Each line from the material with the word "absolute" in it must be copied.
[[ Recorded information open ]]
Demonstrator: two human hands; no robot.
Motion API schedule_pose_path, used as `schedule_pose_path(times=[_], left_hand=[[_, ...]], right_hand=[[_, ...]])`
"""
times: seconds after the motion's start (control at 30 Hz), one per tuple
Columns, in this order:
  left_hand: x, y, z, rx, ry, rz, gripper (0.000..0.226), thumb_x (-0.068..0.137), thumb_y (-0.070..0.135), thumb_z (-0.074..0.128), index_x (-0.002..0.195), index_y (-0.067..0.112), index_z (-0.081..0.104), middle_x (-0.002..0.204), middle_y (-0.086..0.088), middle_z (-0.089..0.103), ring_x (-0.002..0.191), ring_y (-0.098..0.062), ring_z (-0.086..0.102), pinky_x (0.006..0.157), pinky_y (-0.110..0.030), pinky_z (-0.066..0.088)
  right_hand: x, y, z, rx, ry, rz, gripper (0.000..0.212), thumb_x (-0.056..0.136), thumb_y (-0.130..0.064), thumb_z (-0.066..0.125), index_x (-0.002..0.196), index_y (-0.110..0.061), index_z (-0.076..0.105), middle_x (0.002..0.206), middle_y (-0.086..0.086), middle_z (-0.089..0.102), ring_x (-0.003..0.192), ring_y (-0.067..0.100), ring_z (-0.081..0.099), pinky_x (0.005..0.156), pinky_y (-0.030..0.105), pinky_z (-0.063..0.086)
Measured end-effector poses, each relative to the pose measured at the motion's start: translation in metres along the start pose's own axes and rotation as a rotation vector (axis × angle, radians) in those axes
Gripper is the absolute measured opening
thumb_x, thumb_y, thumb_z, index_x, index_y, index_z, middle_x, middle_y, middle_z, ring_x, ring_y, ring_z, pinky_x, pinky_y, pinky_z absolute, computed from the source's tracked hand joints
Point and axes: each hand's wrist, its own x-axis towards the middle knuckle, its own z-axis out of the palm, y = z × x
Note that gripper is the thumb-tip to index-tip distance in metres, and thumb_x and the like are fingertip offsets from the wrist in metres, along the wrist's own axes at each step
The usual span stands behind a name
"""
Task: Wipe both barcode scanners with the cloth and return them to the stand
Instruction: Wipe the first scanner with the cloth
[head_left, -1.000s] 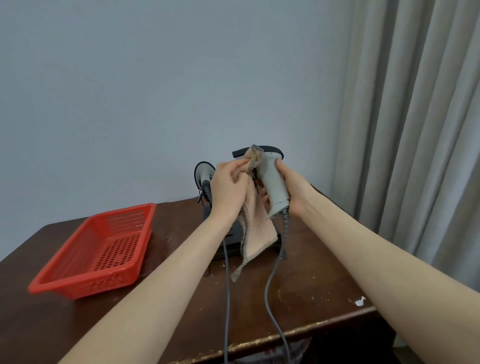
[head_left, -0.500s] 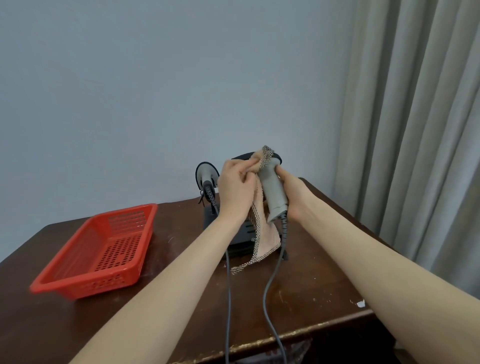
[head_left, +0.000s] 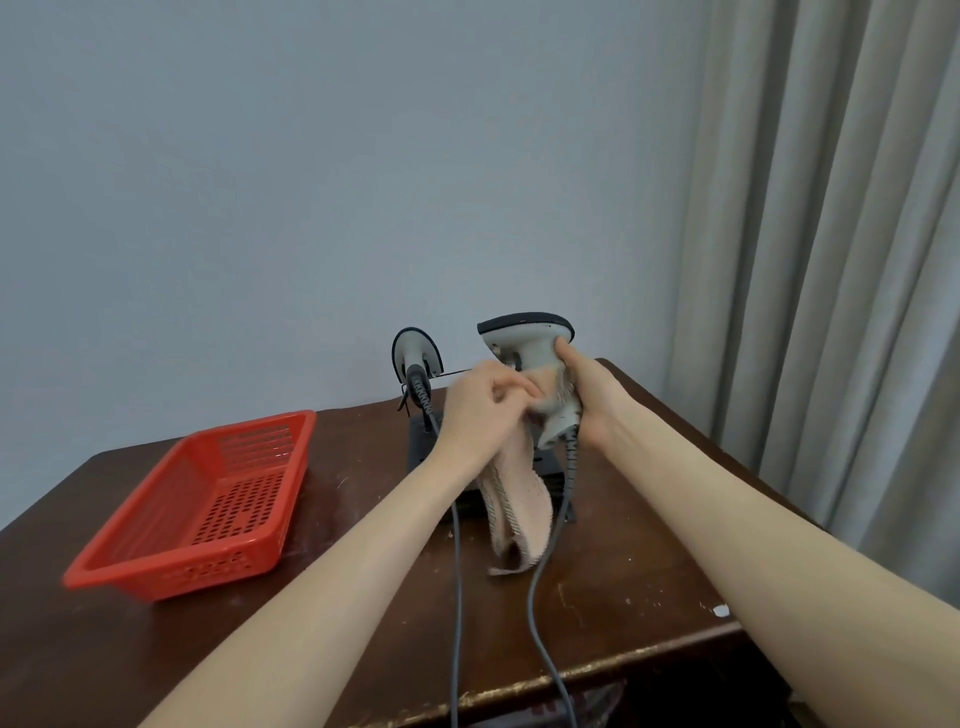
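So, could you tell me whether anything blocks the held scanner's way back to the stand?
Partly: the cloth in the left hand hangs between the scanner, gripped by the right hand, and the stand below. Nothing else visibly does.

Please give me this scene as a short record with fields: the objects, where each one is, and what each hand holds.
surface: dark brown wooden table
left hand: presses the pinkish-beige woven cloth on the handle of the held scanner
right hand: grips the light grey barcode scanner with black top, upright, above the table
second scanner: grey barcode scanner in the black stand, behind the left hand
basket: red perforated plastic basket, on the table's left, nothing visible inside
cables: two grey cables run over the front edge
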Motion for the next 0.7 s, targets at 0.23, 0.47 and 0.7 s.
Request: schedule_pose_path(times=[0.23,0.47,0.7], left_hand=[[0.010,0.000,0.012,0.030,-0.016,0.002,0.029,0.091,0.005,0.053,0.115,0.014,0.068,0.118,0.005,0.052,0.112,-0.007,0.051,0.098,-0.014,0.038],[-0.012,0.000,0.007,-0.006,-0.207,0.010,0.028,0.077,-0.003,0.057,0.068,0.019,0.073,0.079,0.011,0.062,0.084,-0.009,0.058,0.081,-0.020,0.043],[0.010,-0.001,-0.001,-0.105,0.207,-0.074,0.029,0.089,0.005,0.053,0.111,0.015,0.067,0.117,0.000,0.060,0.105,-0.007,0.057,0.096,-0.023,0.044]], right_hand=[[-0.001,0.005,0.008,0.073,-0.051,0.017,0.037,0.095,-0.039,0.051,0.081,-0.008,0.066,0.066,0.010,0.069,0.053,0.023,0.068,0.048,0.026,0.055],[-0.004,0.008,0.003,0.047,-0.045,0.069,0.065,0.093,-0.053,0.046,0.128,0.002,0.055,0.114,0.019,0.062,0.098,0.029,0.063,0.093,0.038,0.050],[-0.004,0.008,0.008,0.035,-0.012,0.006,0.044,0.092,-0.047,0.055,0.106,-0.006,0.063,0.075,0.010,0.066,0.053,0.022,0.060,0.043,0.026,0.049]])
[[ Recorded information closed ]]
## [Written answer]
Gripper is the absolute measured opening
thumb_x, thumb_y, thumb_z, index_x, index_y, index_z, middle_x, middle_y, middle_z, ring_x, ring_y, ring_z, pinky_x, pinky_y, pinky_z absolute, computed from the source's tracked hand joints

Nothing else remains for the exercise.